Just two years later, Mr. Craig passed away from cancer at the age of 76.
On Thursday, 40 years after the company was founded, US-based employees were told that Jenny Craig will close shop “due to an inability to secure additional financing” with the company believed to be $250 million in debt.
Jenny Craig will remain open in Australia and New Zealand and the company explains that the international branches operate as separate companies.
“You may have heard the news that Jenny Craig USA is planning to file for bankruptcy,” it reads.
While this is sad news for our colleagues in the US, the Jenny Craig operations here in Australia and New Zealand are acting independently.
“Here in Australia and New Zealand we are currently continuing to operate and support our customers.
“As always, our priority is to continue to provide the best possible service. We thank you for your continued patience and support during this time.”
Jenny Craig will close its US operations but will remain open to Australian and New Zealand customers (pictured, Married At First Sight star Jules Robinson’s Jenny Craig transformation)
Ms. Craig said she attributed much of her company’s early success to “hard work.”
“We took our entire fortune, every dime we had, and invested in Australia,” she said Medium.

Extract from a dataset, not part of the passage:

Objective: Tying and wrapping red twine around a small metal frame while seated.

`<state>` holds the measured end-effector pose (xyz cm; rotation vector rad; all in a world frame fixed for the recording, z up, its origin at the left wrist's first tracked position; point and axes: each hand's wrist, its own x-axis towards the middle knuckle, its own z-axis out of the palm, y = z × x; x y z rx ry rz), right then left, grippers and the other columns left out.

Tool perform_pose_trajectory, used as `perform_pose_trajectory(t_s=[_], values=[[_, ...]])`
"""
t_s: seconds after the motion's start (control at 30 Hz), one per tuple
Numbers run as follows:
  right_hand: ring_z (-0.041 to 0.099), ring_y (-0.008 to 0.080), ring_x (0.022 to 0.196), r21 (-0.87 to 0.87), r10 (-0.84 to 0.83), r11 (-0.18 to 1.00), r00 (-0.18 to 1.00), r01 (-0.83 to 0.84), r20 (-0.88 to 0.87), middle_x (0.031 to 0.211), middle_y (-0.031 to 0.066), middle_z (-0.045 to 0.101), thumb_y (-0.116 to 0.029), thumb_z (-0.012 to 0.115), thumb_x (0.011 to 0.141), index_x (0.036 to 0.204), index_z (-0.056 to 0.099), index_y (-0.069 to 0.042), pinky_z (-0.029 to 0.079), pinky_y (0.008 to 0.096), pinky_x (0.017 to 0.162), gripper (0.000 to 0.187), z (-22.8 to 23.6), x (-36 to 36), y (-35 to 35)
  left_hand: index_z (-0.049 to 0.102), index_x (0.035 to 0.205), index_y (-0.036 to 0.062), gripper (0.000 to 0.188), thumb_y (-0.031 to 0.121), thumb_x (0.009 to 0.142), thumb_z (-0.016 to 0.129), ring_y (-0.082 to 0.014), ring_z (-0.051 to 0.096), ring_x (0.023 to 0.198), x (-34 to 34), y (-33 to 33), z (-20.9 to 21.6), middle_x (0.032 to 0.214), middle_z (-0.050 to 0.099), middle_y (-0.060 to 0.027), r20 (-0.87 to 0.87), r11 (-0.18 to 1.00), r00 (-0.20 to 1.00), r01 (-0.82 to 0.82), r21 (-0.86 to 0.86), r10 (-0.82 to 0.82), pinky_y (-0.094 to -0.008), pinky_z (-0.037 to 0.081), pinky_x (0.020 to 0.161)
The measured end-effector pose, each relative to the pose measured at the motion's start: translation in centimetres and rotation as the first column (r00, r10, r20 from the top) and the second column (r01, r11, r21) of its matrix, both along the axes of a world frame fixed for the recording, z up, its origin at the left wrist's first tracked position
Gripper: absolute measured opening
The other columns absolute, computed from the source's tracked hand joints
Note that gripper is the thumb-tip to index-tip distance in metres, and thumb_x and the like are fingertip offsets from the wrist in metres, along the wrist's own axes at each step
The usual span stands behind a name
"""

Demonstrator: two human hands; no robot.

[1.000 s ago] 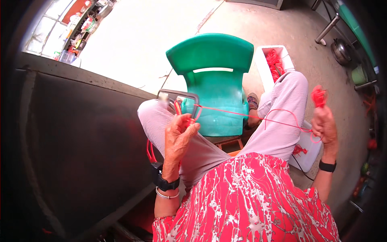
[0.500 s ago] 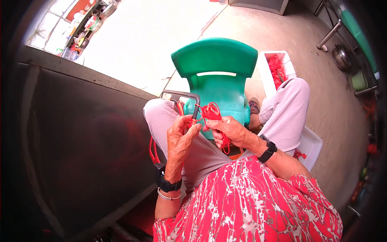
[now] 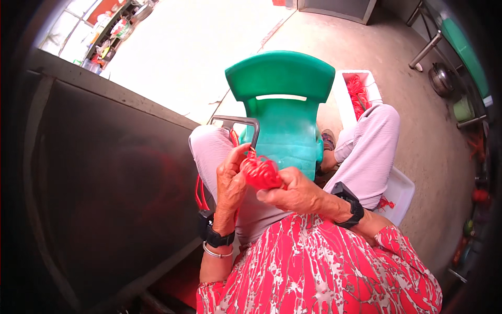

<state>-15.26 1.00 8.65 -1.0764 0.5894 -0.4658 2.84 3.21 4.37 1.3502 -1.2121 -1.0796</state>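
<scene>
My left hand is closed with thumb and fingers at the lower end of a dark bent bar, where red cord is wound. Beside it, my right hand grips a looped bundle of red cord, slightly blurred. The bundle sits between the two hands, close against the left fingers, just below the bar's end. More red strands hang beside my left knee. Parts of the fingers on both hands are hidden behind the cord.
A green plastic chair stands in front of my knees. To its right is a white box with red cord inside. A white tray lies beside my right leg. A dark panel rises on the left; a metal pot is at far right.
My right hand has come lower and nearer to me. The cord bundle has shifted down and left against my left hand, which stays at the bar.
</scene>
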Motion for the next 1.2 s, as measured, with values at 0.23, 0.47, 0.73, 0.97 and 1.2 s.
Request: perform_pose_trajectory(t_s=[0.23, 0.47, 0.73, 0.97, 1.2], values=[[0.047, 0.0069, 0.044, 0.229, -0.193, 0.958, 0.979, 0.174, 0.064, 0.055, -0.0006, 0.051, -0.022, 0.062, 0.091, 0.069, 0.054, -0.007, 0.038, 0.0252, 0.042, 0.027, -1.6, -2.6, -0.1, 0.063, 0.106, -0.0016, 0.025, 0.012, 0.086, 0.072, -0.0084, 0.059, 0.078, 0.1, 0.2, -1.6, 0.087, 0.066, -0.0030, 0.101, 0.991, 0.993, -0.079, 0.106, 0.069, -0.0234, 0.047, 0.070], [0.049, 0.0026, 0.056, 0.049, -0.113, 0.992, 0.993, 0.114, -0.018, 0.063, -0.0042, 0.057, -0.025, 0.067, 0.091, 0.081, 0.066, -0.003, 0.040, 0.0222, 0.049, 0.024, 0.6, -2.0, -2.7, 0.064, 0.101, 0.0005, 0.021, 0.007, 0.082, 0.070, -0.0231, 0.062, 0.080, -1.2, -1.8, -0.4, 0.087, 0.064, -0.0116, 0.426, 0.953, 0.884, -0.066, -0.296, 0.194, -0.0326, 0.049, 0.074], [0.063, 0.0198, 0.060, -0.697, -0.476, 0.677, 0.864, 0.238, -0.167, 0.073, 0.0109, 0.067, -0.033, 0.072, 0.088, 0.108, 0.062, -0.002, 0.051, 0.0345, 0.056, 0.038, 1.8, -3.5, -9.8, 0.064, 0.086, 0.0004, 0.011, 0.009, 0.092, 0.063, -0.0136, 0.056, 0.065, -2.1, -2.8, -0.6, 0.078, 0.064, -0.0055, 0.036, 0.961, 0.961, -0.274, -0.025, 0.274, -0.0292, 0.046, 0.062], [0.061, 0.0405, 0.070, -0.706, -0.104, 0.669, 0.912, -0.231, -0.397, 0.073, 0.0212, 0.059, -0.025, 0.055, 0.087, 0.105, 0.057, -0.010, 0.047, 0.0496, 0.064, 0.024, -2.1, -4.6, -5.0, 0.069, 0.089, 0.0018, 0.025, 0.021, 0.099, 0.057, -0.0048, 0.050, 0.066, -0.5, -2.6, -0.8, 0.079, 0.067, -0.0018, -0.163, 0.902, 0.888, -0.421, 0.094, 0.431, -0.0216, 0.039, 0.059], [0.062, 0.0410, 0.070, -0.645, -0.040, 0.719, 0.911, -0.258, -0.410, 0.071, 0.0213, 0.062, -0.022, 0.053, 0.087, 0.097, 0.061, -0.006, 0.048, 0.0478, 0.063, 0.021, -9.3, 1.8, -5.0, 0.071, 0.097, -0.0003, 0.022, 0.016, 0.099, 0.057, -0.0062, 0.057, 0.072, -0.7, -2.5, -1.1, 0.085, 0.068, -0.0039, -0.068, 0.912, 0.911, -0.403, 0.072, 0.407, -0.0220, 0.046, 0.064]])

“I can remember the woman in charge of nutrition — she looked at me and said, ‘What were you thinking?’ I’m sure there were a lot of people who didn’t want to take that risk, but we knew we would be successful.
“People would say ‘Gosh, you’re so lucky with your success’, and I’d say, ‘Isn’t it interesting that the harder I work, the luckier I get’.
“Anything you want to achieve in life, whether it’s in education, whether it’s building a business, it takes hard work.”